Work to be completed :: Copy nothing from the entries below except the lines from the one containing "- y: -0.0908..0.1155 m" through the one containing "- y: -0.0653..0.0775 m", and copy those exactly.

Collected data:
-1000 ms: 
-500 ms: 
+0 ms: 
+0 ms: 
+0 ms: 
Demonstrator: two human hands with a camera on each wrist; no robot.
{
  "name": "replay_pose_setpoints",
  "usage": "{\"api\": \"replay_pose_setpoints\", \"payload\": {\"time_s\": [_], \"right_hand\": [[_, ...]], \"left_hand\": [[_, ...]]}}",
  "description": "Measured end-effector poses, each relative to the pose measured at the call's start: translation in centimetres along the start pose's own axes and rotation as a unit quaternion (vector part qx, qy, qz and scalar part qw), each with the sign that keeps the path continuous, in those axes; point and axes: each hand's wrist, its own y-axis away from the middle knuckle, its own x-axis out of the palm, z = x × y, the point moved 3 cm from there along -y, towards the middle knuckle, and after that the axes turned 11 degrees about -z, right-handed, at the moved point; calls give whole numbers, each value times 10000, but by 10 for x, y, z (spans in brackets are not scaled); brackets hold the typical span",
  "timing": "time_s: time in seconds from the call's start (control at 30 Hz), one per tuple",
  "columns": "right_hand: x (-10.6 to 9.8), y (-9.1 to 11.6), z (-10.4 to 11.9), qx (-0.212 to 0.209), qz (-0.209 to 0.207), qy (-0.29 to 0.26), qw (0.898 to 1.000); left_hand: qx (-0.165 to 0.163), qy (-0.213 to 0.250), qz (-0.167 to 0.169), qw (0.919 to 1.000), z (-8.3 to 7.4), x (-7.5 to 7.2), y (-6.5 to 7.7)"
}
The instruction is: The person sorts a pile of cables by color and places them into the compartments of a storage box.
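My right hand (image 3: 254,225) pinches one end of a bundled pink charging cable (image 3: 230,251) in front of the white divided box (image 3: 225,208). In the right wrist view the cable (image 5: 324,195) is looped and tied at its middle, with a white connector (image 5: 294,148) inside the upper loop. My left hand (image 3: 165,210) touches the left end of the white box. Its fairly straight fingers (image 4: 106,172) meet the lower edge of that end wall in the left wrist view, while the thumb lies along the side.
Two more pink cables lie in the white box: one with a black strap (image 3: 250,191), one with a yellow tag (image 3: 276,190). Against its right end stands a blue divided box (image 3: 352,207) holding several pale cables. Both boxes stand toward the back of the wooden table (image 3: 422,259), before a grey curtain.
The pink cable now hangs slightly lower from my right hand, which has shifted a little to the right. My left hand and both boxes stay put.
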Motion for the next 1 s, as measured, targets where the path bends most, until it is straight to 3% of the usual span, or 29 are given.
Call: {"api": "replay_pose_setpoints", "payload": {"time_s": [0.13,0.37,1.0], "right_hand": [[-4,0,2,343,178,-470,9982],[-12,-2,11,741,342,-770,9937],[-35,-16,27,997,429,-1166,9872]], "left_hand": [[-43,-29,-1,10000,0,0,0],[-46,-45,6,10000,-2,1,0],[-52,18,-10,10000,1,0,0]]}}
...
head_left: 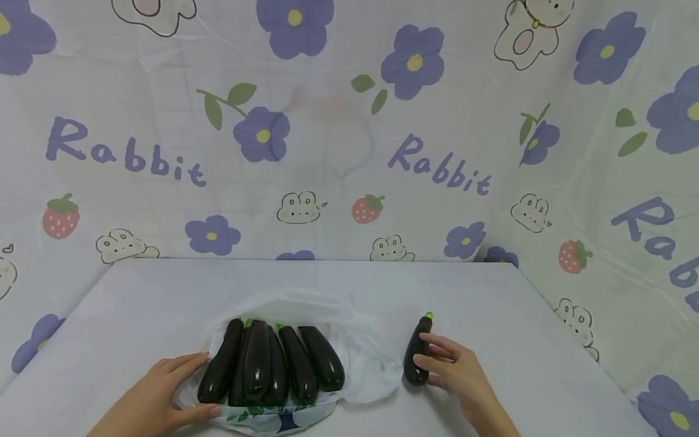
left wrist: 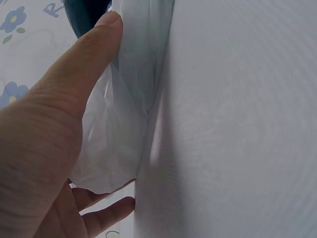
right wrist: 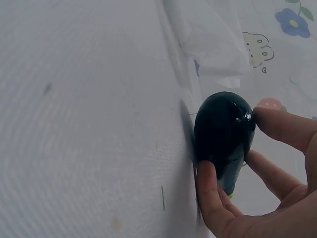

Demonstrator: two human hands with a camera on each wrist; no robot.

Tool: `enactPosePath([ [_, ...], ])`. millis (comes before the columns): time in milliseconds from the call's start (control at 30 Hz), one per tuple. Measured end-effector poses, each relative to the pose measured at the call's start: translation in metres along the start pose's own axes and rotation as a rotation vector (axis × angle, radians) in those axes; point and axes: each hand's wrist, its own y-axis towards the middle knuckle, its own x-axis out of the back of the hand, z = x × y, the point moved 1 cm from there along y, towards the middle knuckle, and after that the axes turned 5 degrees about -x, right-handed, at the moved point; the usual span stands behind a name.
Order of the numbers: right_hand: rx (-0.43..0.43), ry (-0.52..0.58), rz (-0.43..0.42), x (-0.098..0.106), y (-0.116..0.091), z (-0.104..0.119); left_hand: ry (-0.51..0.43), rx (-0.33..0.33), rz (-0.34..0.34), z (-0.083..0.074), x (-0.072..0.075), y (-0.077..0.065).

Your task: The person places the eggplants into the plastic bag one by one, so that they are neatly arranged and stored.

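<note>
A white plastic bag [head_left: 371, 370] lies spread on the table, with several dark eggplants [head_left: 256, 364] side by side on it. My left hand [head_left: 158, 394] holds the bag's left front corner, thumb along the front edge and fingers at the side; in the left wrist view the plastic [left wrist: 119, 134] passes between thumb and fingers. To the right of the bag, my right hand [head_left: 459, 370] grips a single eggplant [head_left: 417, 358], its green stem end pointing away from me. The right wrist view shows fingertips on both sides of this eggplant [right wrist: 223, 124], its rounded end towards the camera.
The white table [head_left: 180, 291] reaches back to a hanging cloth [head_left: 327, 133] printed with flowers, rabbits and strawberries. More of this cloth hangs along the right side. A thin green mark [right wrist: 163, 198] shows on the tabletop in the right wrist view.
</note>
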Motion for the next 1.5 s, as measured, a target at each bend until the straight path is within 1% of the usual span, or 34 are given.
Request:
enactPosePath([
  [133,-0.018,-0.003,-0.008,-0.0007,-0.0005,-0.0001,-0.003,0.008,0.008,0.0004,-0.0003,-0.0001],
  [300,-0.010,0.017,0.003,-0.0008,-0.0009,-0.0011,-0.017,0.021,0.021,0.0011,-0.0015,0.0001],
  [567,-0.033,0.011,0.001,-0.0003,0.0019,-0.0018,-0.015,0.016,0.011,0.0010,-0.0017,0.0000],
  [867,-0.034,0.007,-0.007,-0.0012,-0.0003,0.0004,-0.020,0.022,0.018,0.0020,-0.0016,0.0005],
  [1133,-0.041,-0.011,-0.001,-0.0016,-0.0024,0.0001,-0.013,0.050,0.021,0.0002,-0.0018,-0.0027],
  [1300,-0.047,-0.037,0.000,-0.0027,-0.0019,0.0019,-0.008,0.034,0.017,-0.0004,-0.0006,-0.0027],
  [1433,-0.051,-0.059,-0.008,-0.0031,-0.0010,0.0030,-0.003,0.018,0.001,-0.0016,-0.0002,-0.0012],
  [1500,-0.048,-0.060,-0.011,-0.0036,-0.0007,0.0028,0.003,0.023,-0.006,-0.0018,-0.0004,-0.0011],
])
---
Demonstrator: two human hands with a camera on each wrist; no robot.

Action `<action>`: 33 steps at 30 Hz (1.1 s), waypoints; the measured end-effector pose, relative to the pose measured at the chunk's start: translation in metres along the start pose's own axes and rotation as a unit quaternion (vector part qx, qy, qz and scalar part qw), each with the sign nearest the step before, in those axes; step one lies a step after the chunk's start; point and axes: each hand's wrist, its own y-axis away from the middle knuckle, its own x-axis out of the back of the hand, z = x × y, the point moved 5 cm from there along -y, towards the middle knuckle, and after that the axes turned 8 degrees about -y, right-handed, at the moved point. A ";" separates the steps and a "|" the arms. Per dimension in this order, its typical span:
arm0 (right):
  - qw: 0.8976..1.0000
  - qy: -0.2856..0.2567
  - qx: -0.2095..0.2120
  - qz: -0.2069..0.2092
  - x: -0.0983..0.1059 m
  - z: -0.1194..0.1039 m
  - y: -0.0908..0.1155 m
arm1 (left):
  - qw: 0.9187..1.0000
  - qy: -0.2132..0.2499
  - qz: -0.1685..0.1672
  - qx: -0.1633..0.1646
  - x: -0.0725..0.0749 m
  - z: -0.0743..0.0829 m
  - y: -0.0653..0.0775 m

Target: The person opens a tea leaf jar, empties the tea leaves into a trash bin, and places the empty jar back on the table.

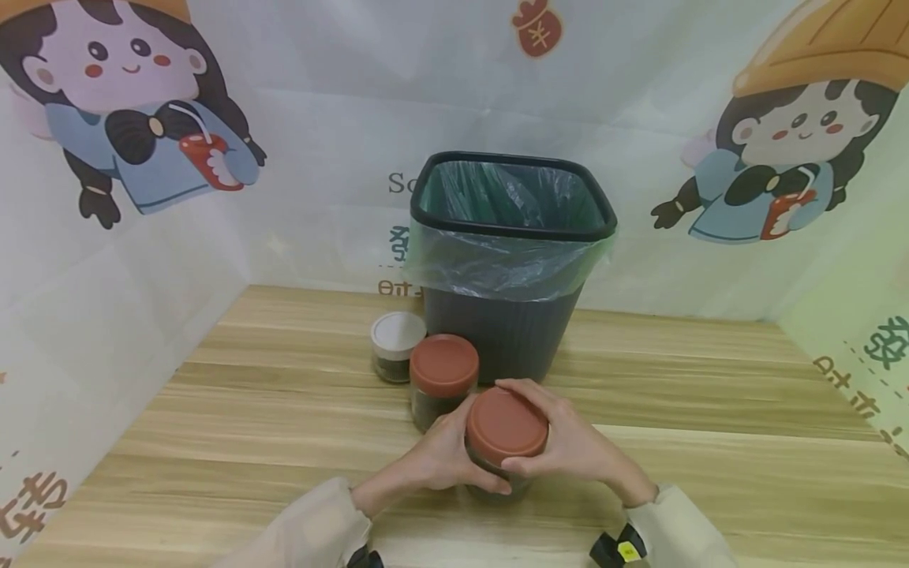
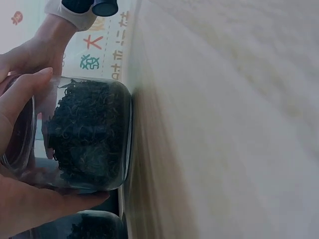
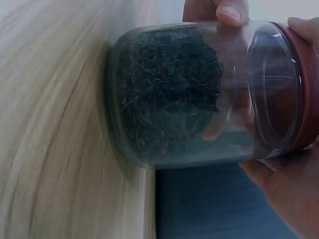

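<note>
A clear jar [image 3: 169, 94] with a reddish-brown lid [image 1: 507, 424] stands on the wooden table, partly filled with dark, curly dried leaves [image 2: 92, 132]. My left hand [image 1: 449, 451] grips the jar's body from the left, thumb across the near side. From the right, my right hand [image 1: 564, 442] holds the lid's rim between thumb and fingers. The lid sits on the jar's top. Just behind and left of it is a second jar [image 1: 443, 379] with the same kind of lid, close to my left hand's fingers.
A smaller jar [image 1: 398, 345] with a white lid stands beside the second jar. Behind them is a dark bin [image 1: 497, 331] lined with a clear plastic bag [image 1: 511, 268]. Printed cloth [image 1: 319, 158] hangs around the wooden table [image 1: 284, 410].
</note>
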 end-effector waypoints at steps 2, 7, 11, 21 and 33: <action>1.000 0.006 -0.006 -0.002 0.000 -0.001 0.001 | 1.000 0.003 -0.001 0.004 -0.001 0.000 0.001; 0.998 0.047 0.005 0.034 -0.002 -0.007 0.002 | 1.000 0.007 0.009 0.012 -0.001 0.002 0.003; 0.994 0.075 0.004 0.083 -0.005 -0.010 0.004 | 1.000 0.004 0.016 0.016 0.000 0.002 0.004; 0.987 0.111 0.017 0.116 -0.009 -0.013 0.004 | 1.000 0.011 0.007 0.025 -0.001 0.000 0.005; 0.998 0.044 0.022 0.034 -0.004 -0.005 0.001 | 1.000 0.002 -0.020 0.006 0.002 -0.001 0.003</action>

Exercise response ::
  - y: -0.0908..0.1155 m
arm1 (left):
  - qw: 0.9187..1.0000
  - qy: -0.2132..0.2499
  - qz: -0.1685..0.1672
  - qx: -0.1633..0.1646
  - x: -0.0725..0.0749 m
  - z: -0.0743..0.0829 m
  - y: -0.0653..0.0775 m

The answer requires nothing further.